Your objective: Starting with the first line and ending with the last, transcribe the data exactly.

Provided entries:
-- Opening Marker --
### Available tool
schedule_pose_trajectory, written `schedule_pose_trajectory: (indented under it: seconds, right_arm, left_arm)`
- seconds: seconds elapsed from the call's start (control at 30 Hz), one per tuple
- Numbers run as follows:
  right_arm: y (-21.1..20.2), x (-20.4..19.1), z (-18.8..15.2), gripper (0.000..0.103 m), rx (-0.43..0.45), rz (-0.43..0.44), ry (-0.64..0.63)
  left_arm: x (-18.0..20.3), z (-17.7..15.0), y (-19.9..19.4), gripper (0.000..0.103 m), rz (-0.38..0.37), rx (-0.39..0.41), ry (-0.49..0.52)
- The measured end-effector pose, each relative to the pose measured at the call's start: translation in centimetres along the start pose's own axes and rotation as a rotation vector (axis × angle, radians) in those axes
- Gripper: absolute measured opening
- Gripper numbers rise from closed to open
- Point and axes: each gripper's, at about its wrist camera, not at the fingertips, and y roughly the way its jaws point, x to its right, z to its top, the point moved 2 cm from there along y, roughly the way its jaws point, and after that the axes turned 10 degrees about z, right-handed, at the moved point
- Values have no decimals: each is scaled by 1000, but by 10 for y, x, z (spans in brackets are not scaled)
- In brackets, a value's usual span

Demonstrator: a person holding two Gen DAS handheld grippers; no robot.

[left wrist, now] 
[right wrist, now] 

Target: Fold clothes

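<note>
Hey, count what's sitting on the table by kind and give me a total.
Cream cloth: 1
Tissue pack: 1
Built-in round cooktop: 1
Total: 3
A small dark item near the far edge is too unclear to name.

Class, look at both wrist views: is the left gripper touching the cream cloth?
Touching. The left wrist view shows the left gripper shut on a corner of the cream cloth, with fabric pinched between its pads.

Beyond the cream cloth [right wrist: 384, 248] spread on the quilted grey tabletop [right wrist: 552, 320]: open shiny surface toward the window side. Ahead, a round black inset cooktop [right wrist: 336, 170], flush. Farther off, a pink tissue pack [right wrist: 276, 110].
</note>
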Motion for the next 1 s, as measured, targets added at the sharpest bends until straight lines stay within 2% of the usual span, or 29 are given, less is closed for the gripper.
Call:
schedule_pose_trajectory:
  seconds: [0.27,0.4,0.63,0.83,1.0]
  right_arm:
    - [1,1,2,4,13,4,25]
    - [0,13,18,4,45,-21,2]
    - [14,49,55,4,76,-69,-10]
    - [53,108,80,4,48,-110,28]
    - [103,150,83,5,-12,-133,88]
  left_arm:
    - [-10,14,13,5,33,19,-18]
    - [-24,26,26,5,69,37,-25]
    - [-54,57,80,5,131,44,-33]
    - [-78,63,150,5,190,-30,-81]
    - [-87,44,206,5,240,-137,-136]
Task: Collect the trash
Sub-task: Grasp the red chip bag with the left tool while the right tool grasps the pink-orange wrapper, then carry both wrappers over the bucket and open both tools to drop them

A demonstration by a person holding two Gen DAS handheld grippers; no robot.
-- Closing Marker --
Result:
### Available tool
schedule_pose_trajectory, written `schedule_pose_trajectory: (indented under it: seconds, right_arm, left_arm)`
- seconds: seconds elapsed from the call's start (control at 30 Hz), one per tuple
- Numbers run as follows:
  right_arm: y (-21.1..20.2), x (-20.4..19.1), z (-18.8..15.2), gripper (0.000..0.103 m), rx (-0.43..0.45), rz (-0.43..0.44), ry (-0.64..0.63)
  left_arm: x (-18.0..20.3), z (-17.7..15.0), y (-19.9..19.4), gripper (0.000..0.103 m), rz (-0.38..0.37), rx (-0.39..0.41), ry (-0.49..0.52)
- The measured end-effector pose, each relative to the pose measured at the call's start: translation in centimetres along the start pose's own axes and rotation as a rotation vector (axis × angle, radians) in those axes
- Gripper: absolute measured opening
- Gripper numbers rise from closed to open
- Point and axes: each gripper's, at about its wrist camera, not at the fingertips, and y roughly the way its jaws point, x to its right, z to its top, the point moved 2 cm from there along y, roughly the way its jaws point, and after that the axes turned 10 degrees about z, right-handed, at the moved point
- Values have no decimals: each is scaled by 1000, but by 10 for y, x, z (spans in brackets are not scaled)
- In brackets, a value's usual span

Demonstrator: a person holding two Gen DAS handheld grippers; no robot.

[left wrist, now] 
[right wrist, now] 

Target: Fold clothes

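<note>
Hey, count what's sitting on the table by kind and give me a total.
Cream cloth: 1
Tissue pack: 1
Built-in round cooktop: 1
Total: 3
A small dark item near the far edge is too unclear to name.

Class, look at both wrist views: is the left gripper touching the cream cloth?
Touching. The left wrist view shows the left gripper shut on a corner of the cream cloth, with fabric pinched between its pads.

Beyond the cream cloth [right wrist: 384, 248] spread on the quilted grey tabletop [right wrist: 552, 320]: open shiny surface toward the window side. Ahead, a round black inset cooktop [right wrist: 336, 170], flush. Farther off, a pink tissue pack [right wrist: 276, 110].
</note>
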Motion for the next 1 s, as measured, targets added at the sharpest bends until straight lines stay within 2% of the usual span, or 29 are given, less is closed for the gripper.
Call:
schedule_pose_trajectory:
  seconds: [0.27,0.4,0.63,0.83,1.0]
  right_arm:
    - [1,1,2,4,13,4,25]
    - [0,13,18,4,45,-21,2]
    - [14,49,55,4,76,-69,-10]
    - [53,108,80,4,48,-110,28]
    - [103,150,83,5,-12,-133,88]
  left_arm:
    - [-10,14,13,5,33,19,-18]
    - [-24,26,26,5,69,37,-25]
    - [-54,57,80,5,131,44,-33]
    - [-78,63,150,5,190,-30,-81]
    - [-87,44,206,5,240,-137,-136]
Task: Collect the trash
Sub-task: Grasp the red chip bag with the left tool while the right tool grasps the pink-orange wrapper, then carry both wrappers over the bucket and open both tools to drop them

A demonstration by a person holding two Gen DAS handheld grippers; no robot.

The exercise is done; no more work remains.